Go through the data and count the lines holding the string "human". Write only the number.

> _Collected data_
· · · · ·

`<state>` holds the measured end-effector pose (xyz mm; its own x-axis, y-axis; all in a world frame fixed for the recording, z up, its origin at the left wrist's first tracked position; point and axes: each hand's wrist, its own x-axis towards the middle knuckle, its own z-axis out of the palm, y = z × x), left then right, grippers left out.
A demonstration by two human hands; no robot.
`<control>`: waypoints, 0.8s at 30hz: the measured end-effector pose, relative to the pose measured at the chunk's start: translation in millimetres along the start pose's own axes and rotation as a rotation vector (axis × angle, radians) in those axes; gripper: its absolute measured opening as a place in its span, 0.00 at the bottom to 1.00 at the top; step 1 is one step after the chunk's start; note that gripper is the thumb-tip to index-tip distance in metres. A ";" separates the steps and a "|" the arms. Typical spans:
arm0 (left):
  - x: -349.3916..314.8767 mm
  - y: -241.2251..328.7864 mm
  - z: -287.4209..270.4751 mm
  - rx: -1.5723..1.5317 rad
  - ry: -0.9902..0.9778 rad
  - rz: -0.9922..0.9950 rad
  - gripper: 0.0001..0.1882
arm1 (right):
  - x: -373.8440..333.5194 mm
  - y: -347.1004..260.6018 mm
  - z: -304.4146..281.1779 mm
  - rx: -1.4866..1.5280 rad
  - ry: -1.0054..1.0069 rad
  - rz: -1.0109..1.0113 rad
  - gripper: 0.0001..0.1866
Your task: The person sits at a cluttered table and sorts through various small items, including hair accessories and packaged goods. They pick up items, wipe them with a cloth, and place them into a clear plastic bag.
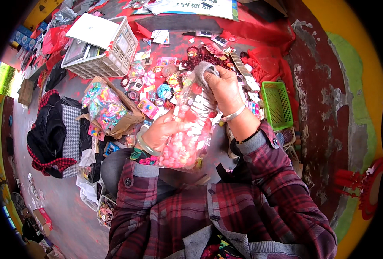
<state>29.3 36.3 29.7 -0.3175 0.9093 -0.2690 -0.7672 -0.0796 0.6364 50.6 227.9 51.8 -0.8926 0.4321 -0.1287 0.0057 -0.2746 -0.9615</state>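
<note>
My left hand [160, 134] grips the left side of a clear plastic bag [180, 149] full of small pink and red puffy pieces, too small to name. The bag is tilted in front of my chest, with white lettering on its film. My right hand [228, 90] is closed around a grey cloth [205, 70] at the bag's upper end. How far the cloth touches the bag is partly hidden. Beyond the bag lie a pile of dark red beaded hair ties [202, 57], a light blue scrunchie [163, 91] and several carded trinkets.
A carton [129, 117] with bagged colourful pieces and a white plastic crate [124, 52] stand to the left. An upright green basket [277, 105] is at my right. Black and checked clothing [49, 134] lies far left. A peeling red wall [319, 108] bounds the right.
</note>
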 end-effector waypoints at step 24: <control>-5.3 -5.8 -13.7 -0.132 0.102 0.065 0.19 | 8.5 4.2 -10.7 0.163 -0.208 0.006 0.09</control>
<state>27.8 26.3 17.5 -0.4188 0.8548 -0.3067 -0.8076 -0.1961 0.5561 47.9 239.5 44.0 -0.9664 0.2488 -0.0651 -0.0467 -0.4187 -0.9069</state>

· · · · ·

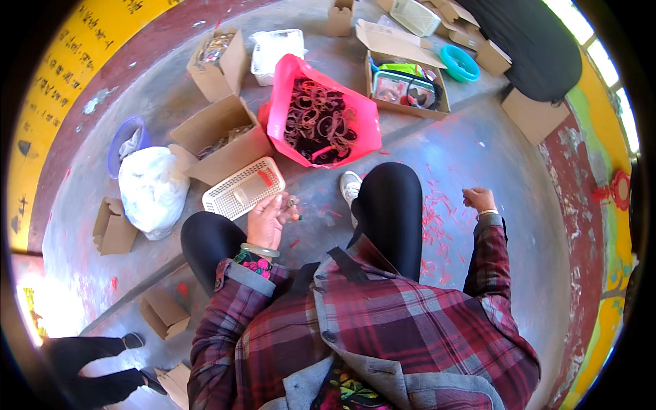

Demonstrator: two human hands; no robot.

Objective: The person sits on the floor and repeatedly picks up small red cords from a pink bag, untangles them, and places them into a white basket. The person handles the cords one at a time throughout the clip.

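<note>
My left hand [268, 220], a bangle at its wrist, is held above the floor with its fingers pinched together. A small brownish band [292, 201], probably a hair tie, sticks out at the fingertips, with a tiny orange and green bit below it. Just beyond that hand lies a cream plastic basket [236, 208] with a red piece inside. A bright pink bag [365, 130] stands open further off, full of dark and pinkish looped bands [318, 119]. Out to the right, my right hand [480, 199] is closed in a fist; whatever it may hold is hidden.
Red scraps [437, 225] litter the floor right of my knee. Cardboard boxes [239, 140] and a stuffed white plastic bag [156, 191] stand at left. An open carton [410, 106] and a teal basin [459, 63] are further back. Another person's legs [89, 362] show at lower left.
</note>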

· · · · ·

> _SOLUTION TO THE EXERCISE_
2